Large language model “personas” have two parts: stable average traits and a frame-dependent pattern of coordination
This paper asks whether the personality we read from a large language model (LLM) is a single, fixed thing or two different kinds of signals. The authors show that when you probe an LLM with a standard personality questionnaire, you get both simple average tendencies (like mean scores on the Big Five personality dimensions) and a separate geometric pattern of how answers hang together across questions. The geometric pattern is not fixed: it depends a lot on the temporal frame set by the question order, while the average scores are more robust to that framing.
To test this, the researchers prompted GPT-4o to simulate American and Chinese‑American personas and then gave it the 50‑item IPIP personality inventory adapted into first‑person statements. They ran experiments under three question‑ordering conditions: a fixed order (frame aligned), a random order (frame misaligned), and a random order with a bootstrap procedure that re‑aligns frames across instances. For each model run they built an “item‑dimension” correlation matrix that records how different questionnaire dimensions co‑vary during the model’s sequential response. Those matrices live on the set of symmetric positive definite (SPD) matrices — in plain language, a mathematical space for describing patterns of pairwise relationships — and the authors used standard tools to compare them while respecting that geometry.

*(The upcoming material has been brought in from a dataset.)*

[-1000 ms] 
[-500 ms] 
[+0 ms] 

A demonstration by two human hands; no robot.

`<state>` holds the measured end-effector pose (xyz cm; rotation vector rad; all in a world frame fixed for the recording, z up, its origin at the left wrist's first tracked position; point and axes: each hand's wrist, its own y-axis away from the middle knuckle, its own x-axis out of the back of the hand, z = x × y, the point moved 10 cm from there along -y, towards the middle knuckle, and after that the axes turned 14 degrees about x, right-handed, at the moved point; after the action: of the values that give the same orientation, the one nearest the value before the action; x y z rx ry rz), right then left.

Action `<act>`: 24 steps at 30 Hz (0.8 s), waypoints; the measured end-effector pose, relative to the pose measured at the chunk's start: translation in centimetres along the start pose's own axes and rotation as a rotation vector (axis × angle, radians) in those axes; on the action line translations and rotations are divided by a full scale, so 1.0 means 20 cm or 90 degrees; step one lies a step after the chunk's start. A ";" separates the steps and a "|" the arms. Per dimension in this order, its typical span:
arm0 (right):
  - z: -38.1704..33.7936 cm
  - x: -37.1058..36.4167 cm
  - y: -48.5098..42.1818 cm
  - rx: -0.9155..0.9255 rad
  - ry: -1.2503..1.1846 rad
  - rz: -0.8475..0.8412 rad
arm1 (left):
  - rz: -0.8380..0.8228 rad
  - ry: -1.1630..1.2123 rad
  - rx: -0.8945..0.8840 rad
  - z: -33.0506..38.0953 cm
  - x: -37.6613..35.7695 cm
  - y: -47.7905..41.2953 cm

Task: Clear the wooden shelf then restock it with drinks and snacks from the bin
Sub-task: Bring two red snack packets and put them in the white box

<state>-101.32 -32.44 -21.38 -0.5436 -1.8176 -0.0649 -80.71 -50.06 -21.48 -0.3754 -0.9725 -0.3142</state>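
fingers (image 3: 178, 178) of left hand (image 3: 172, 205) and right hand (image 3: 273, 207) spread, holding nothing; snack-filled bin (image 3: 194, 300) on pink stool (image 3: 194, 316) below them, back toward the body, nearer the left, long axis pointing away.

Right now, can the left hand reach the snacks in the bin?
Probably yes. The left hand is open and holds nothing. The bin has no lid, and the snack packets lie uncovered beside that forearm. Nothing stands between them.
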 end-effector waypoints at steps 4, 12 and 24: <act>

The results show a clear two‑part pattern. When questions are shuffled, average measures such as Big Five scores fall modestly (about a 21% drop under content randomization), but they remain mostly stable to frame misalignment. By contrast, geometric features that capture the pattern of correlations between items collapse under a misaligned frame (about a 42% drop). Crucially, when the researchers restored a shared temporal frame across instances, those geometric features largely recovered — to roughly 84% of their original signal — producing a V‑shaped collapse‑then‑recovery pattern across the three conditions. That pattern fits the authors’ frame‑dependence hypothesis and not alternative ideas that the geometry is either wholly intrinsic or a pure measurement artifact.